Here’s an example of setting up a subset of the mtcars data, by filtering rows so that we’re only selecting rows where mpg is more than 20.

mtcars_filtered <- filter(mtcars, mpg > 20)  # Filter for cars with mpg > 20

And if we want to select particular columns (say if we wanted a smaller, cleaner datasaet to work with rather than a huge one with hundreds or thousands of variables), we can also do this.

mtcars_selected <- select(mtcars, mpg, hp)  # Select only mpg and hp columns


Creating new variables

We can add variables to mtcars, such as if we wanted to create something called hp_per_wt (i.e., horsepower divided by weight). One way of doing this is using the mutate command (from the dplyr package)

library(dplyr)

mtcars <- mutate(mtcars, hp_per_wt = hp / wt)  # Add horsepower-to-weight ratio

With dplyr, we can also structure this using pipes, which look like %>%

Pipes are ways of combining multiple commands.

Here are some examples of mutating variables:

# Create a variable called kpl, for kilometers per litre, which is just mpg with a conversion factor

mtcars %>%

  mutate(kpl = mpg * 0.425144)

# Classifying cars as efficient or not based on mpg

mtcars %>%

  mutate(efficiency = ifelse(mpg > 20, "Efficient", "Inefficient"))

# Categorising cars into low, medium and high horsepower

mtcars %>%

  mutate(hp_category = case_when(

    hp < 100 ~ "Low",

    hp >= 100 & hp < 150 ~ "Medium",

    TRUE ~ "High"

  ))

# Add an identifier column

mtcars %>%

  mutate(car_id = row_number())

# Calculate mean mpg for each number of cylinders and add it as a new column

mtcars %>%

  group_by(cyl) %>%

  mutate(mean_mpg_by_cyl = mean(mpg))

# Modify an existing variable to change horsepower from imperial to metric

mtcars %>%

  mutate(hp_metric = hp * 1.01387)

# Create an interaction variable between hp and wt (useful for regression)

mtcars %>%

  mutate(hp_wt_interaction = hp * wt)

# Standardise a variable (i.e., make it so that its mean is 0 and SD is 1)

mtcars %>%

  mutate(mpg_z = (mpg - mean(mpg)) / sd(mpg))

# Create a logical variable, where its values are not 0 and 1, but instead TRUE and FALSE

mtcars %>%

  mutate(is_efficient = mpg > 20)

# Convert multiple variables to a log scale in one go using the across function

mtcars %>%

  mutate(across(c(mpg, hp, wt), log))

# Add a column with summarised data

mtcars %>%

  mutate(total_hp = sum(hp))

# Rename a variable

mtcars %>%

  rename(miles_per_gallon = mpg)

# Create a variable that determines if a car has mpg above the median of the dataset

mtcars %>%

  mutate(above_median_mpg = mpg > median(mpg)) 

# Make a variable into a factor, specifying both the levels and the labels for the levels.

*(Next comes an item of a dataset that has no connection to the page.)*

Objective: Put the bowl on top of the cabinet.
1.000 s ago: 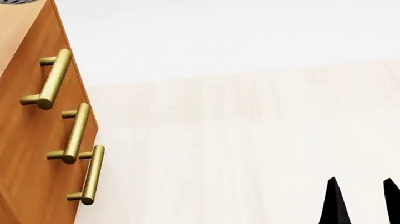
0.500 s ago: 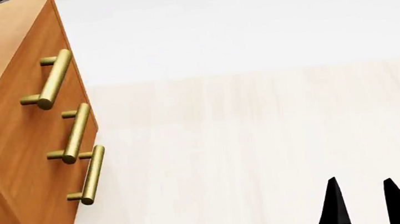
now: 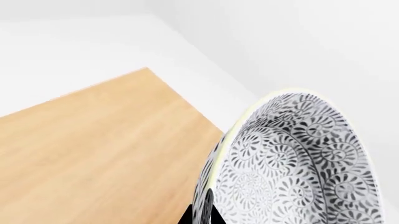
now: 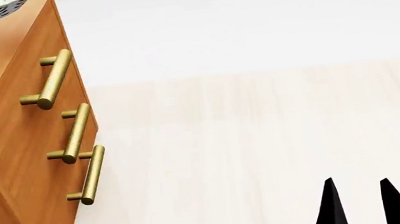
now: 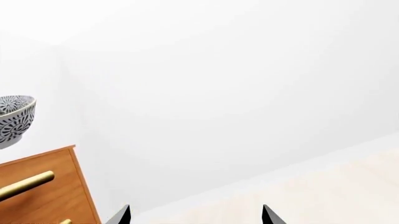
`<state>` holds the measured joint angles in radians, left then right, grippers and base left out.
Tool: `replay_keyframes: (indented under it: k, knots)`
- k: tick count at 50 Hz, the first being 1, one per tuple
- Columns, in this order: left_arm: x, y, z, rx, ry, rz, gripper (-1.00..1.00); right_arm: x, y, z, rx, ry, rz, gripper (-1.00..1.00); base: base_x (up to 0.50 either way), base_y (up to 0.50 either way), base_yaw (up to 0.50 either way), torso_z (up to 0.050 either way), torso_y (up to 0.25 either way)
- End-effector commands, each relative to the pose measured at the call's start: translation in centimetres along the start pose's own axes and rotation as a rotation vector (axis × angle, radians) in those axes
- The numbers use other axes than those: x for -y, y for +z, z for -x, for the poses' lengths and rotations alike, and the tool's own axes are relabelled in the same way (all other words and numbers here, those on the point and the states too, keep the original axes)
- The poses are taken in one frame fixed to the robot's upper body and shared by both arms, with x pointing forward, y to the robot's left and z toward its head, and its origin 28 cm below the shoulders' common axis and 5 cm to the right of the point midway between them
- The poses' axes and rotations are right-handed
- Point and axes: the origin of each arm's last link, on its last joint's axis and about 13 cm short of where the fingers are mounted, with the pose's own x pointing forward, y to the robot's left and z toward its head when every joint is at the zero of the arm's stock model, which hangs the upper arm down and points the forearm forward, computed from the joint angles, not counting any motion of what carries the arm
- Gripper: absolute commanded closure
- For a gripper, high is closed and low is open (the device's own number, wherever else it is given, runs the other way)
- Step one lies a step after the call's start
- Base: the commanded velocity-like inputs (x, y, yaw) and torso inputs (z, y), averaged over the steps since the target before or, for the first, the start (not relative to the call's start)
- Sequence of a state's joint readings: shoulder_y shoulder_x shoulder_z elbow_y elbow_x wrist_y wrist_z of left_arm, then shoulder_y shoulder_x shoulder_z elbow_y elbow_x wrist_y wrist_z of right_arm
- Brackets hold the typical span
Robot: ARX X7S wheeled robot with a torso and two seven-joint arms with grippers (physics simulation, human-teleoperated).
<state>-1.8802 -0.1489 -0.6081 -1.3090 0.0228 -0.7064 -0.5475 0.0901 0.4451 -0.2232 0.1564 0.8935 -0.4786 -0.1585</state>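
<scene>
Left tool (image 3: 201,218) grips bowl (image 3: 293,163) above cabinet (image 3: 93,149) top's edge.

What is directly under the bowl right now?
The cabinet top lies below the bowl, bare wood. Right wrist view shows a gap between them; the bowl's underside is hidden.

Setting: a plain simulated room, home-like.
Furniture: a wooden cabinet (image 4: 17,137) with brass handles (image 4: 51,80) is standing at one side.
Floor (image 4: 263,150): pale wood planks are meeting white walls (image 5: 218,84).
</scene>
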Motion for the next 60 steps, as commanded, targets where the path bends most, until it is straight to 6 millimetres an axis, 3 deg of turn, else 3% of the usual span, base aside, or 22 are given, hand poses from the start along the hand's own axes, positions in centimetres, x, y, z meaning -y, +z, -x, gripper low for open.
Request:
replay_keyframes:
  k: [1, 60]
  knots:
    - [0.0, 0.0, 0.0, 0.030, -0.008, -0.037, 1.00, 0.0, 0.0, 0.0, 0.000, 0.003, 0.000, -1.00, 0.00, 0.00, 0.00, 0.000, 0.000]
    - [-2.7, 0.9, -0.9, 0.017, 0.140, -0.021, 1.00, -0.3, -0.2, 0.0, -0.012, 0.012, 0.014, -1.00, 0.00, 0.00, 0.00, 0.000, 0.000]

Note the c() command, which is “concatenate”.

mtcars %>%

  mutate(cyl_factor = factor(cyl,

                             levels = c(4, 6, 8),

                             labels = c("Four cylinders", "Six cylinders", "Eight cylinders"))) 

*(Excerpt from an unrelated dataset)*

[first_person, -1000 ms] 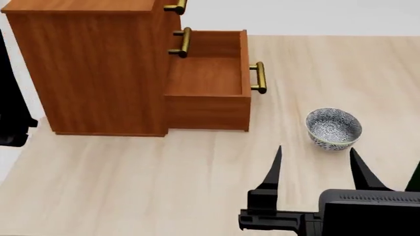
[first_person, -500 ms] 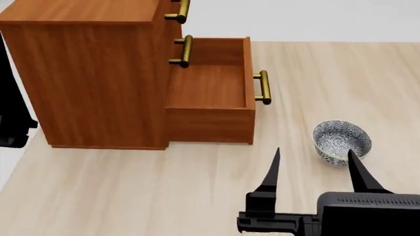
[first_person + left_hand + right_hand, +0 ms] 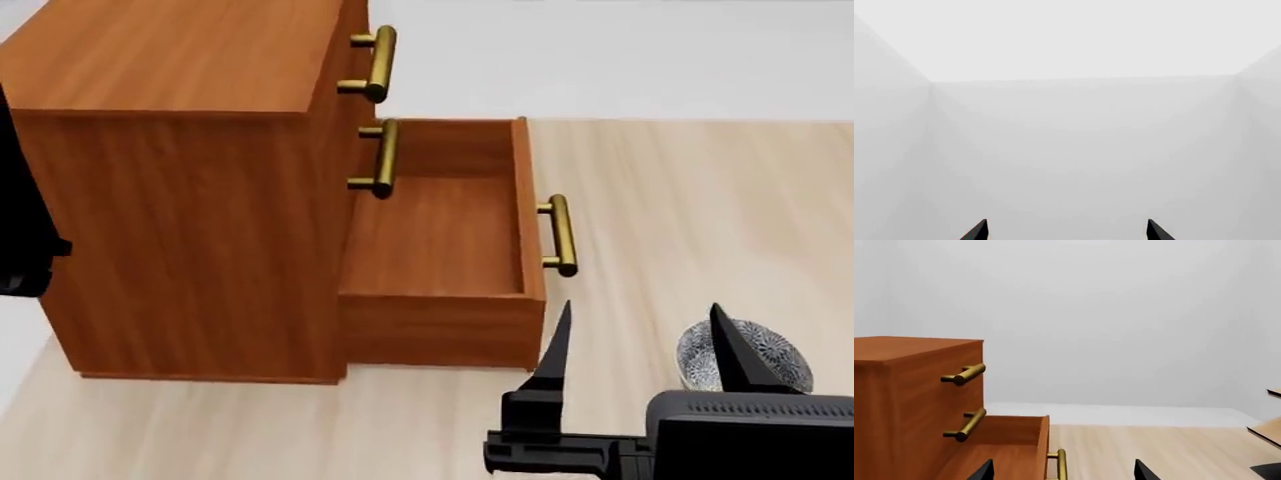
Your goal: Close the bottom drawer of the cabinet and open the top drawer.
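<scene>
the boxy reddish-brown wood-grain cabinet stands on the pale wood-grain floor at the left of the head view, its three drawer fronts facing toward that view's right. the bottom drawer, a reddish-brown wooden box with a horizontal brass bar handle, is pulled far out of the cabinet, and its open inside is bare wood. the top drawer, uppermost of the three and bearing the same kind of brass bar, sits flush in the cabinet, shut; the middle drawer below it is likewise pushed in.

the right gripper hovers low in the head view, just off the near front corner of the pulled-out bottom drawer, its two black pointed fingers spread wide apart with nothing between them and touching nothing. a blue-and-white patterned ceramic bowl rests on the floor just behind the outer finger, partly hidden by it.

in the left wrist view the left gripper shows only two dark fingertips, set well apart, before blank grey walls. a dark part of the left arm shows at the head view's left edge.
</scene>
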`<state>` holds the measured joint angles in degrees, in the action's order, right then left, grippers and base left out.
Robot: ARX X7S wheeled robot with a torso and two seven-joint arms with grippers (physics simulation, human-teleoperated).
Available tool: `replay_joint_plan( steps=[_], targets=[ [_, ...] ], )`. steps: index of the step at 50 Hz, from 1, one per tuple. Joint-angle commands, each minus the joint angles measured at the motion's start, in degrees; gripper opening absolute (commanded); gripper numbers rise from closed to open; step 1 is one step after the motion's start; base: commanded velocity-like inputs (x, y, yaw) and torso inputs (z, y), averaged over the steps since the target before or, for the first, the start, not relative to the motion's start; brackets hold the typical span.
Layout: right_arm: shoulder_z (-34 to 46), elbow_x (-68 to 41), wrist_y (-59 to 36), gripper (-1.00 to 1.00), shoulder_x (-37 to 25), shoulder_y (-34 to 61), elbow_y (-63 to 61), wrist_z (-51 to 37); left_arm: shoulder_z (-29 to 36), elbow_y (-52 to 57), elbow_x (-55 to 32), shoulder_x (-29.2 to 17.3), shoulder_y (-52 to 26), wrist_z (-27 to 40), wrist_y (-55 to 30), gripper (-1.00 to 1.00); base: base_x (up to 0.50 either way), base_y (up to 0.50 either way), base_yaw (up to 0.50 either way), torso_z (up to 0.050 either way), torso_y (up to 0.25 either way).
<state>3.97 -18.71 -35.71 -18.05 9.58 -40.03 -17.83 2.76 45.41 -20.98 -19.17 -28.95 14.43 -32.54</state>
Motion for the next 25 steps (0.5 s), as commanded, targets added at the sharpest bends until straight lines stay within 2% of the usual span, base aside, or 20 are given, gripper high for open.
replay_joint_plan(
  steps=[1,25],
  targets=[
    [0.2,-0.2,0.2,1.00,-0.2,0.0,0.1,-0.1,0.1,0.2,-0.3,-0.2,-0.3,0.4,-0.3,1.00,0.36,0.16,0.00,0.000,0.000],
    [-0.8,-1.1,1.5,1.00,-0.4,-0.9,0.3,-0.5,0.9,0.8,-0.8,-0.7,-0.7,0.8,-0.5,1.00,0.35,0.17,0.00,0.000,0.001]
  ],
)
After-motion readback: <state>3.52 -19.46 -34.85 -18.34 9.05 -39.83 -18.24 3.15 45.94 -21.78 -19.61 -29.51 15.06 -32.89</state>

We can also combine multiple mutate operations into one chunk of code. Just separate each with a comma.

# Combining multiple mutate operations into one command

mtcars %>%

  mutate(

    kpl = mpg * 0.425144,

    hp_category = case_when(

      hp < 100 ~ "Low",

      hp >= 100 & hp < 150 ~ "Medium",

      TRUE ~ "High"

    ),

    mpg_z = (mpg - mean(mpg)) / sd(mpg),

    is_efficient = mpg > 20

  )

Operations

Here is some standard code to look at mean and SD of a particular variable. Note that we need to specify which dataset (even if we only have one open) and then the variable, i.e., mtcars$mpg specifies mtcars as the data, and mpg as the thing within the data that we want to use.

# Calculate Mean and Standard Deviation

mean_mpg <- mean(mtcars$mpg)

sd_mpg <- sd(mtcars$mpg)

cat("Mean of mpg:", mean_mpg, "\n")

cat("Standard Deviation of mpg:", sd_mpg, "\n")

Let’s look at a standard histogram of this. Note that in the next workshop, we’ll look at nicer figures in ggplot2.

# Histogram of mpg

hist(mtcars$mpg, main = "Histogram of MPG", xlab = "Miles Per Gallon", col = "lightblue", border = "black")

Or a boxplot.

# Boxplot of mpg

boxplot(mtcars$mpg, main = "Boxplot of MPG", ylab = "Miles Per Gallon", col = "lightgreen")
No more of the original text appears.